You need a Google Cloud project with OAuth credentials:

  1. Go to Google Cloud Console
  2. Create or select a project
  3. Go to APIs & Services → Library and enable the Google Drive API
  4. Go to APIs & Services → Credentials → Create Credentials → OAuth client ID
  5. Choose Desktop app as the application type
  6. Download the file and save it as credentials.json in the same folder as the script

On first run a browser window will open for authorization. After that, a token.json file is saved so you won't need to log in again.


Configuration

Open the script and edit the constants at the top:

Constant Default Description
ROOT_FOLDER_ID (your folder ID) What to scan — see Supported Targets above
DB_NAME database.db SQLite database filename
LOG_FILE logs.log Log filename
TOKEN_FILE token.json OAuth token (auto-created on first login)
CREDENTIALS_FILE credentials.json OAuth credentials downloaded from Google Cloud
PAGE_SIZE 1000 Files fetched per API page (max 1000)
LOG_INTERVAL 5000 Log a progress line every N files during indexing
FOLDER_BATCH_SIZE 50 Folder IDs combined per file query (folder mode only)

How to find your ID:

  • My Drive: use the literal string 'root'
  • Shared Drive: open it in a browser — the ID is the long string at the end of the URL, e.g. https://drive.google.com/drive/u/0/folders/0AGdvD8JVtDj9Uk9PVA → ID is 0AGdvD8JVtDj9Uk9PVA
  • Specific folder: same — open the folder in a browser and copy the ID from the URL

Usage

Dry run — safe, no changes made

python drive_cleaner.py

Indexes all files, detects duplicates, and prints a summary. Nothing is deleted.

Re-fetch all metadata from Drive

python drive_cleaner.py --reindex

Drops the existing local index and re-fetches everything. Use this after files have been added, moved, or deleted since the last run. Without this flag, the script reuses the cached database and skips re-indexing.

Delete duplicates

python drive_cleaner.py --delete

After detecting duplicates, shows a summary and asks you to type the exact number of files to confirm. Files are moved to Trash — not permanently deleted.

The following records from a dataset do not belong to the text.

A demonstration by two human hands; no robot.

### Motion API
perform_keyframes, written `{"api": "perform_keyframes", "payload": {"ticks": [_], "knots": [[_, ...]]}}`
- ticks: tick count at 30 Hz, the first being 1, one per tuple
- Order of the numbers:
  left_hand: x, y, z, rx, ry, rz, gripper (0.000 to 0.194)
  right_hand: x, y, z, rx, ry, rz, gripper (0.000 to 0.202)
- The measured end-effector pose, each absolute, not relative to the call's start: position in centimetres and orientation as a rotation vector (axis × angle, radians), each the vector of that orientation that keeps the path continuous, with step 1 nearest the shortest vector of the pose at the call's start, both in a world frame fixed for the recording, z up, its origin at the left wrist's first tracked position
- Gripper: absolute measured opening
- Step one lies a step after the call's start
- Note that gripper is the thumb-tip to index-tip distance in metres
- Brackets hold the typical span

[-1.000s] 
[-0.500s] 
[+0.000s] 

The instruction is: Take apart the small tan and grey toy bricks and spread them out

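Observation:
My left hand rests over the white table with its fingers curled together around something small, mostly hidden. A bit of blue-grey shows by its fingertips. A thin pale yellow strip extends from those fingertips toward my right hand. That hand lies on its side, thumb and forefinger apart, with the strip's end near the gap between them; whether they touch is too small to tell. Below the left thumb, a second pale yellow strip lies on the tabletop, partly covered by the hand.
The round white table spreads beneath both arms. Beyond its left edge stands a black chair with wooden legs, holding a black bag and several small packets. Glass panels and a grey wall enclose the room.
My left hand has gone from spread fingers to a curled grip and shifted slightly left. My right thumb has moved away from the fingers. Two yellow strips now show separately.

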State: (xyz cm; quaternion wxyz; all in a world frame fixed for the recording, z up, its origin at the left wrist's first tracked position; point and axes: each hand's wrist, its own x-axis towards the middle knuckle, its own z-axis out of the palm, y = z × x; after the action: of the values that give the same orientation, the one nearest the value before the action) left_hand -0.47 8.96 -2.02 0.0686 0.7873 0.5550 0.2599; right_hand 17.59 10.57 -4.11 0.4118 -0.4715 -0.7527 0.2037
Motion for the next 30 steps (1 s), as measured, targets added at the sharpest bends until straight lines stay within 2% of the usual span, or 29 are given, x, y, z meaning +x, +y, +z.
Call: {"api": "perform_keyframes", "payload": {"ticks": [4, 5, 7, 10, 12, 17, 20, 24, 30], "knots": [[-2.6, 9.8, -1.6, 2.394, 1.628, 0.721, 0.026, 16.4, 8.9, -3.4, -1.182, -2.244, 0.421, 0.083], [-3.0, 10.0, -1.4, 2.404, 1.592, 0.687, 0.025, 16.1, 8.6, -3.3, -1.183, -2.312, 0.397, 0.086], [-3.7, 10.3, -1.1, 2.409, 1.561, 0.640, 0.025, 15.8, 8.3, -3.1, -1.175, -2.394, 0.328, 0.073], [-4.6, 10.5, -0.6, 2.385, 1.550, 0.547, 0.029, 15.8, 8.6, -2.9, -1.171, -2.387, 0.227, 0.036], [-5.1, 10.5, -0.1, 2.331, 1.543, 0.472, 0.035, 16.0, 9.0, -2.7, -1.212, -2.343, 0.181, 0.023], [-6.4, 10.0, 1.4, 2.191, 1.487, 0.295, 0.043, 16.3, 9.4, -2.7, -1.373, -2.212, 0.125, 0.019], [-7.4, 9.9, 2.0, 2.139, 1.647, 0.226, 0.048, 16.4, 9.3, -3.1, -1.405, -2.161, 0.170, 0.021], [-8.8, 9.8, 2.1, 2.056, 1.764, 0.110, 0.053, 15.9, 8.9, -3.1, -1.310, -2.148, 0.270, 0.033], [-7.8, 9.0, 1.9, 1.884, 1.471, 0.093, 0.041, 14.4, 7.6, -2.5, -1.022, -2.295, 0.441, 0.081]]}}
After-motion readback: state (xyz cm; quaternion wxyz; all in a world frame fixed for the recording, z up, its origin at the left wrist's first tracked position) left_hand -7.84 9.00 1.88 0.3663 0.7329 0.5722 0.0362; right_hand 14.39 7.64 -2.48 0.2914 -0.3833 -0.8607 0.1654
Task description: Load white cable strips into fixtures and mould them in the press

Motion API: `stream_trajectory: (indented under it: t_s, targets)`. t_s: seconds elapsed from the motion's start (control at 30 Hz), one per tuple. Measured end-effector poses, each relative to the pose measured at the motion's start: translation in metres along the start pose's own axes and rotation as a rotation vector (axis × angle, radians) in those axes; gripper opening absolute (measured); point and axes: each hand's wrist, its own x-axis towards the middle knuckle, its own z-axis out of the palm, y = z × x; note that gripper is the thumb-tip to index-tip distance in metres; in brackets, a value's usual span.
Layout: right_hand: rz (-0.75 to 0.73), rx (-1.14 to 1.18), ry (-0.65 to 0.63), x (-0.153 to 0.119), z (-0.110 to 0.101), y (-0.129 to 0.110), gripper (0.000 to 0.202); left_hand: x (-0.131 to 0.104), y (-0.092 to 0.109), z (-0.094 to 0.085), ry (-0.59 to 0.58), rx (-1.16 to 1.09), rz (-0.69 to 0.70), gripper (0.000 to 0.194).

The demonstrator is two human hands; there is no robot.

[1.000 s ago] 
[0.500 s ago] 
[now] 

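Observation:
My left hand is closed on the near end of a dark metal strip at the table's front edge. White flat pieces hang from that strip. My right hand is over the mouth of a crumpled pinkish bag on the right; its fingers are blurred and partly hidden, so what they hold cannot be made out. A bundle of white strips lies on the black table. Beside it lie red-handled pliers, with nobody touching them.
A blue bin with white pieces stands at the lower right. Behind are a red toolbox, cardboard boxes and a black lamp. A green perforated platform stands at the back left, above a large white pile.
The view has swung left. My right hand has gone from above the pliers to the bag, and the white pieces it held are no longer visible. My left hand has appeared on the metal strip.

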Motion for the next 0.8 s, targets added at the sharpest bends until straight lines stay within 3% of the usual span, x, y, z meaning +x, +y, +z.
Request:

Re-index and delete in one go

python drive_cleaner.py --reindex --delete

Example Output

Dry run:

2026-04-06 10:12:01 - INFO - Detected regular folder: 'My Books' [1FAYh9uNq...]
2026-04-06 10:12:01 - INFO - Walking folder tree (BFS)...
2026-04-06 10:12:04 - INFO - Folder walk complete. Total folders found: 142
2026-04-06 10:12:04 - INFO - Indexing files across 142 folders in 3 batch(es)...
2026-04-06 10:12:09 - INFO - Indexing complete. Total files scanned: 8,204
2026-04-06 10:12:09 - INFO - Scanning for duplicates...
2026-04-06 10:12:09 - INFO - Found 1,847 duplicate files (5.2 GB recoverable).
2026-04-06 10:12:09 - INFO - Dry run — no files will be trashed. Use --delete to proceed.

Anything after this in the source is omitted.